#### [Problem description]
In the listing below, find the line containing "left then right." and the line containing "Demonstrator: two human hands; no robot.". Repeat exactly those two lines and every line between them.

#### [Material provided]
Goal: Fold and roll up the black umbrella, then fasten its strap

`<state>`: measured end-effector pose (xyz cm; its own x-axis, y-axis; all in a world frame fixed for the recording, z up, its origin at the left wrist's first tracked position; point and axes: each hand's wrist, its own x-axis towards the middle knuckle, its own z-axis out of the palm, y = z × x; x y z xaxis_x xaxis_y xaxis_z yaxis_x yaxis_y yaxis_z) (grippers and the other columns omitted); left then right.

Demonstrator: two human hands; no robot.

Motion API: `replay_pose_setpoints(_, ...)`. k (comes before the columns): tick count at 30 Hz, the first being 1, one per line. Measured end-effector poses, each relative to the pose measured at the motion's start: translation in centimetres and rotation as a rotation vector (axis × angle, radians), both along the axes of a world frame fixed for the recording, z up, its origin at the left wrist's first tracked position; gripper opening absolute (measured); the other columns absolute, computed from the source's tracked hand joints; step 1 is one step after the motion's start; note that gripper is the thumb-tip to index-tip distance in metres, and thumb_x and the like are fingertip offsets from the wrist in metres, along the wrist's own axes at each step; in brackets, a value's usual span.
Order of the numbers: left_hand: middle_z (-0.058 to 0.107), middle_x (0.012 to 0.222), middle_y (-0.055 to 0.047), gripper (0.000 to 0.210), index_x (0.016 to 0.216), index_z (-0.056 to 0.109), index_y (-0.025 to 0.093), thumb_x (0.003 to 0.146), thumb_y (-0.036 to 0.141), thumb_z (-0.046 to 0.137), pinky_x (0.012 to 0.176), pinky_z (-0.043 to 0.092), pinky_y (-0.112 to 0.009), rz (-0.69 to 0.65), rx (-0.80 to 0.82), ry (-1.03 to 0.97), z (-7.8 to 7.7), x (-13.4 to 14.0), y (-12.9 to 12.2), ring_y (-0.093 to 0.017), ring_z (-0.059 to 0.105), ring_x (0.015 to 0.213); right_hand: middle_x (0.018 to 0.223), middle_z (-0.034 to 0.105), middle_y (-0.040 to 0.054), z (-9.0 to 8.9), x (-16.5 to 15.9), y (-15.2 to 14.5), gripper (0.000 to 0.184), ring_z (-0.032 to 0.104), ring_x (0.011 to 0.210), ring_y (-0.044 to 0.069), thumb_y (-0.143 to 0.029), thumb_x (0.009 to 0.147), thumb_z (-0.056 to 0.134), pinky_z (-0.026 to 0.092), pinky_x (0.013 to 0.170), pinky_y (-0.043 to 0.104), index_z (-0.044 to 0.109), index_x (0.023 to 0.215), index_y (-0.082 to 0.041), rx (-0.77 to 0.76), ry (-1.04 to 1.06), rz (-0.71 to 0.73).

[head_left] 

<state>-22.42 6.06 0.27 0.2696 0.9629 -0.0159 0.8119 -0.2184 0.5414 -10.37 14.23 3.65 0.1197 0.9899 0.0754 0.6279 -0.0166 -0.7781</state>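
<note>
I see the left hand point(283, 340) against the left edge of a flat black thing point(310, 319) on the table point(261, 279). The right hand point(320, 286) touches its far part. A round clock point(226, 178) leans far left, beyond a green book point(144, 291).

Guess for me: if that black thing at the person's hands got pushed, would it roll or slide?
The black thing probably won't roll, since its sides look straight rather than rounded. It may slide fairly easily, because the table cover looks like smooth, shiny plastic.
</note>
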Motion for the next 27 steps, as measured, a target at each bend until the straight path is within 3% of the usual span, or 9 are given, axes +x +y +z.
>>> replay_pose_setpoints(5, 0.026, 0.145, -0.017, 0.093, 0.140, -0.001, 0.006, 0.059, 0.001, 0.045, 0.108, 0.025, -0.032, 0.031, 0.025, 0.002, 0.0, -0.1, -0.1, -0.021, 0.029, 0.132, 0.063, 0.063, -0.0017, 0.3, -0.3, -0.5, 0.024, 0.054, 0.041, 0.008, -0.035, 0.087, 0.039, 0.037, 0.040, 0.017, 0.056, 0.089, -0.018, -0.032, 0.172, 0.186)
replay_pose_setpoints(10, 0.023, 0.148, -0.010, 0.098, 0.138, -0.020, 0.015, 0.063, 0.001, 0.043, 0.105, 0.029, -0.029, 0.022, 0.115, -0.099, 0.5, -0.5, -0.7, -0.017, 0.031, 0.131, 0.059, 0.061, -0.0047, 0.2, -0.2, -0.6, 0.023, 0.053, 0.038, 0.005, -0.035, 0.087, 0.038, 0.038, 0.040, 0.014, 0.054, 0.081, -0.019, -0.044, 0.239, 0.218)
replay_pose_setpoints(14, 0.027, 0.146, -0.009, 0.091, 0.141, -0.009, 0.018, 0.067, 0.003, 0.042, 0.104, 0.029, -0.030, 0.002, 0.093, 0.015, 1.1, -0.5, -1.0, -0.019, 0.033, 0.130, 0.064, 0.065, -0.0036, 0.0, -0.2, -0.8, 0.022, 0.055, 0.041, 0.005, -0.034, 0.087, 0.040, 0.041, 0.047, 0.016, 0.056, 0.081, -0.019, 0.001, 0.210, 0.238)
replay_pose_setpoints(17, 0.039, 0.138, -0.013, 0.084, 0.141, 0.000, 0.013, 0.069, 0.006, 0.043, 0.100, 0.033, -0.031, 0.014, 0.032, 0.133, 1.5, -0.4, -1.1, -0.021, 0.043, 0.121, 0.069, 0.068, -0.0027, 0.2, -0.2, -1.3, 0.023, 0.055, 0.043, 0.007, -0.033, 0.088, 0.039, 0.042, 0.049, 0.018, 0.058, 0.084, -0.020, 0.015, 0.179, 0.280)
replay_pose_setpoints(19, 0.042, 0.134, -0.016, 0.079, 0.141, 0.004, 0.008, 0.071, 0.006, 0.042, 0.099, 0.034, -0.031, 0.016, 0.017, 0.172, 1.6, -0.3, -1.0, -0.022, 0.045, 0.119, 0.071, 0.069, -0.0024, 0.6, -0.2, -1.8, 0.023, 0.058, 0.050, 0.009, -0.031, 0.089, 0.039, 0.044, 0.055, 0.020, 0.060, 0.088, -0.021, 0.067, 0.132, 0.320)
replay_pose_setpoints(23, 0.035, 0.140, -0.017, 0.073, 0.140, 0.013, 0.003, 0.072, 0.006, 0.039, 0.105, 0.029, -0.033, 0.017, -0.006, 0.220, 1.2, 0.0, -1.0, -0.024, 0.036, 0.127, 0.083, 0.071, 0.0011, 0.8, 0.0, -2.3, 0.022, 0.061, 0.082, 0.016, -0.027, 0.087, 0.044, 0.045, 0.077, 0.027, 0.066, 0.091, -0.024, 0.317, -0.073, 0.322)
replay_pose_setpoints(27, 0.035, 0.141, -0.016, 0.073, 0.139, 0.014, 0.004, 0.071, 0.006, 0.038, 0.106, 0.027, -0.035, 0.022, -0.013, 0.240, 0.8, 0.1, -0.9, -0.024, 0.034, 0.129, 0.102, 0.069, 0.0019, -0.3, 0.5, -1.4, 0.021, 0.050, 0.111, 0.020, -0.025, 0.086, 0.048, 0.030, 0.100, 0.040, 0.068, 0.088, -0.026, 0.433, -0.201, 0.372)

#### [Solution for this problem]
`<state>`: measured end-effector pose (xyz cm; its own x-axis, y-axis; all in a world frame fixed for the recording, z up, its origin at the left wrist's first tracked position; point and axes: each hand's wrist, its own x-axis towards the middle knuckle, its own z-axis out of the palm, y = z × x; x y z xaxis_x xaxis_y xaxis_z yaxis_x yaxis_y yaxis_z) (grippers and the other columns omitted); left then right.

Demonstrator: two human hands; no robot.

The complete output has now been given.